While Taylor Wimpey’s completed sales during the first six months of the year edged up 2% to 5,192 homes, its order book is up 35% on a year earlier to £1.3 billion, representing 7,101 homes. Help to Buy has been used to reserve more than of its 1,000 properties.
Its average private sales price is up 8.5% to £205,000, helping operating profit margins swell above 13% from 11.2% a year earlier.
Taylor Wimpey said: “We have been operating in a UK housing market that has shown measurable improvement for the first time since the downturn of 2007/2008.
“We consider this to be down to a general economic improvement, better mortgage availability and the direct impact of the Government schemes.”
Galliford Try said forward sales are 15% ahead at £313 million and its average private sale price is up 5% to £262,000. That will result in record results for the year to the end of June, it said.

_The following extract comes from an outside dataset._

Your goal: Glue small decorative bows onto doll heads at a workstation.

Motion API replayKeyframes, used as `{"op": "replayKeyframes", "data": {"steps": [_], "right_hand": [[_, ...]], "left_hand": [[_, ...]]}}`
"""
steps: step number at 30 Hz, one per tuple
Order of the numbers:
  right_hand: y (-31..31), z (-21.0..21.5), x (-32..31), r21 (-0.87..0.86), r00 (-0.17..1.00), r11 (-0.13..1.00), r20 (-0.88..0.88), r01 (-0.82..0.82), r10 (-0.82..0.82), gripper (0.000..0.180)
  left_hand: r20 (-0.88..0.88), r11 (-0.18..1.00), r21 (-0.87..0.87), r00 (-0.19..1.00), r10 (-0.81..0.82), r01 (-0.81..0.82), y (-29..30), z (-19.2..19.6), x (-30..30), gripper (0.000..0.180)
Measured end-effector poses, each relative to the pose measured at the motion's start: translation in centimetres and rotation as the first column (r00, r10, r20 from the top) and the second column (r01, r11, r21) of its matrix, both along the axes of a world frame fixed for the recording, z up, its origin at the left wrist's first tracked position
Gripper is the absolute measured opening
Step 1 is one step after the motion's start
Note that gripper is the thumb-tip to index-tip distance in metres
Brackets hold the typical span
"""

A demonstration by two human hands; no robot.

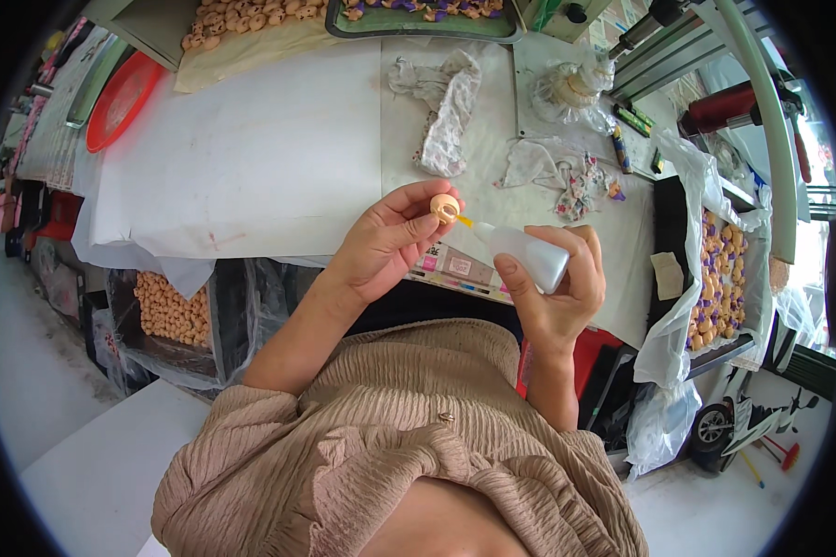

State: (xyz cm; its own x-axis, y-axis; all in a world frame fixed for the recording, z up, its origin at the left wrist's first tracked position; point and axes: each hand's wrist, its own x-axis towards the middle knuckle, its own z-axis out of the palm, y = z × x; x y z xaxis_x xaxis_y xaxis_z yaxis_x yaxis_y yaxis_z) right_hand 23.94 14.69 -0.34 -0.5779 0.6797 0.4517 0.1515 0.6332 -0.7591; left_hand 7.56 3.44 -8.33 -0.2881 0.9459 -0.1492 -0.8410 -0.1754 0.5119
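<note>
Bottle [542, 262] in right hand [564, 299]; 1 peach-coloured piece [443, 203] in left hand [379, 247]

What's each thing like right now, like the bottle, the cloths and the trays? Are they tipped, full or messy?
Left hand: pinching
Small peach piece: held, hollow side showing
Right hand: gripping
White bottle: tilted, yellow tip at the piece
Pale grey cloth: crumpled
Flowered cloth: crumpled
Green tray: holding peach-and-purple pieces
Right-side tray: plastic-lined, filled with pieces

Bright, soft light covers the white tabletop [279, 176], glare whitens the far right, and dark-rimmed edges curve fisheye-style.
</note>
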Motion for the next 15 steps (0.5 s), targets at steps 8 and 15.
{"op": "replayKeyframes", "data": {"steps": [8, 15], "right_hand": [[0.21, -0.27, -0.35, 0.013, 1.000, 1.000, 0.003, -0.021, 0.021, 0.035], [0.33, -0.33, -0.09, 0.013, 1.000, 1.000, 0.003, -0.013, 0.012, 0.035]], "left_hand": [[0.024, 1.000, -0.002, 1.000, -0.003, 0.004, 0.04, -0.12, -0.08, 0.041], [0.030, 1.000, -0.008, 1.000, -0.007, 0.007, 0.14, -0.08, -0.05, 0.041]]}}
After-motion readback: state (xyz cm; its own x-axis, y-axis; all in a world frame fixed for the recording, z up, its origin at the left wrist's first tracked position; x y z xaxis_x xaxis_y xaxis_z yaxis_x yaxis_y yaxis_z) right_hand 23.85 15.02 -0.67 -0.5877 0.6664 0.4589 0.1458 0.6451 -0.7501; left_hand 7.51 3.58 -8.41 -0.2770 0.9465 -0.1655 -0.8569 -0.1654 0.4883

Redrow said revenues were 26% higher to £604.8 million during the year to the end of June - resulting in pre-tax profits ahead of City forecasts of between £52.2 million and £61.6 million.
The builders’ buoyant trading echoes a recent upbeat statement from rival Persimmon, which said profit margins have soared to 15% a year-and-a-half ahead of target, while it has also sold out a number of developments sooner than expected.
Figures from the Bank of England recently showed mortgage approvals soared to their highest level in three-and-a-half years in May, with 58,242 mortgage approvals for house purchases. That was up from 54,354 in April and the highest level since December 2009.